WORK REQUEST: Scan the material below and report how many lines include the string "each"; nothing else belongs in the reply.

INFORMATION SUPPLIED:
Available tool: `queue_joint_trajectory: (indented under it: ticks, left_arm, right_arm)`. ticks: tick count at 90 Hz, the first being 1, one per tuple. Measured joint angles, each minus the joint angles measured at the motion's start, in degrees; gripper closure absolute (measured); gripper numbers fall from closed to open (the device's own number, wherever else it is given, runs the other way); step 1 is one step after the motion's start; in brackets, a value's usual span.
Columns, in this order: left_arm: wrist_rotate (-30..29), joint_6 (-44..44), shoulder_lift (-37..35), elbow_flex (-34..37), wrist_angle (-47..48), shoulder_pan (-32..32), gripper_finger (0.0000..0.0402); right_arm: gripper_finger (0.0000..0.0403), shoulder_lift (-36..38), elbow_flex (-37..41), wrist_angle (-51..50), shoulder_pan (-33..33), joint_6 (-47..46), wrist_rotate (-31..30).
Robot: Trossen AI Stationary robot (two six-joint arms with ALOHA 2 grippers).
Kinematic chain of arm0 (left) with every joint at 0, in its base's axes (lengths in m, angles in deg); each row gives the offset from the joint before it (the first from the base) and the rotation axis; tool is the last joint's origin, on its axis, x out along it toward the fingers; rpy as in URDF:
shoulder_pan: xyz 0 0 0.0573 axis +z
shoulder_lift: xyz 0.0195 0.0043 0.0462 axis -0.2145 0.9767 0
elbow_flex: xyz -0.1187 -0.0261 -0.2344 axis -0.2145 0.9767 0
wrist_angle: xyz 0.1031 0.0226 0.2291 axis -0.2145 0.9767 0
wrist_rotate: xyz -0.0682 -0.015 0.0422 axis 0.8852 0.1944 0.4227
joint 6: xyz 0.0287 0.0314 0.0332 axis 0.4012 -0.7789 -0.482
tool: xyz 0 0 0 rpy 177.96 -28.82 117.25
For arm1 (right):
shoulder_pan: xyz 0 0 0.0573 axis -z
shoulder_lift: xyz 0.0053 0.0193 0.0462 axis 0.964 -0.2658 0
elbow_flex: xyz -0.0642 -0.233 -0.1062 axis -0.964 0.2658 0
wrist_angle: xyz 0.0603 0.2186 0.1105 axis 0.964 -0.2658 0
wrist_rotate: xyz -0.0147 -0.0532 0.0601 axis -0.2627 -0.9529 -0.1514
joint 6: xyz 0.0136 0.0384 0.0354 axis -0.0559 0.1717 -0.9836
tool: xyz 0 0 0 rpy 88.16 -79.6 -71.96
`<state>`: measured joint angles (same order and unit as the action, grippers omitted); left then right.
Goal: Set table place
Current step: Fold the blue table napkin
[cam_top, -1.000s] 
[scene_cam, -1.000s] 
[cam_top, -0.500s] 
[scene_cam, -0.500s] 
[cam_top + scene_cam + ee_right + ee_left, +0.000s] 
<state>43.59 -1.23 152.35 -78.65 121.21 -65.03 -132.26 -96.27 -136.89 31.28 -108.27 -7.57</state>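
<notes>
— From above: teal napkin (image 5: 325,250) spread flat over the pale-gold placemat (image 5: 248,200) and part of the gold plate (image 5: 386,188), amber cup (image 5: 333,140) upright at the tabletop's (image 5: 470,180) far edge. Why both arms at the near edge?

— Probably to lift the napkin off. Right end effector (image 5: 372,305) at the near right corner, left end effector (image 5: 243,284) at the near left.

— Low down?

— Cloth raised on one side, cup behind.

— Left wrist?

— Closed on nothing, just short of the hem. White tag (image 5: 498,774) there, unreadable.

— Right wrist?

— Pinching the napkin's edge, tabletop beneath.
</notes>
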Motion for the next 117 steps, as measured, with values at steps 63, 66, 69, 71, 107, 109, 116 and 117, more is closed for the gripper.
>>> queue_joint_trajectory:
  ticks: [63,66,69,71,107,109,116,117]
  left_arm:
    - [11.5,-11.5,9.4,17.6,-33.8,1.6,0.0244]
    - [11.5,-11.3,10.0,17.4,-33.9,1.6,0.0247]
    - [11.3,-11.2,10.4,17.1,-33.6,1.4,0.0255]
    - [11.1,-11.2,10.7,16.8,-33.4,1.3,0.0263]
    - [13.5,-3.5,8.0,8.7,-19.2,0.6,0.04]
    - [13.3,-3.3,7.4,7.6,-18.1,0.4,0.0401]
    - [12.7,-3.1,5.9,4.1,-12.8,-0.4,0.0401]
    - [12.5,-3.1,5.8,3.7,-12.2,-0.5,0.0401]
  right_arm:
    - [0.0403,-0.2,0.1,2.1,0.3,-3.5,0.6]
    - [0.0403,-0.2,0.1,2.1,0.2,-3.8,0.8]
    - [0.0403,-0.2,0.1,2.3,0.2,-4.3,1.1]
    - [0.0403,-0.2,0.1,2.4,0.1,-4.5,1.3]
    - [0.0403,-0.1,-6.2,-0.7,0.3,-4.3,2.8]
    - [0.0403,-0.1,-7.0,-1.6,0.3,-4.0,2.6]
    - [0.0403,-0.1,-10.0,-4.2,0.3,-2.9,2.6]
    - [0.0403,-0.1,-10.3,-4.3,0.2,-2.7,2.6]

FINISHED TASK: 2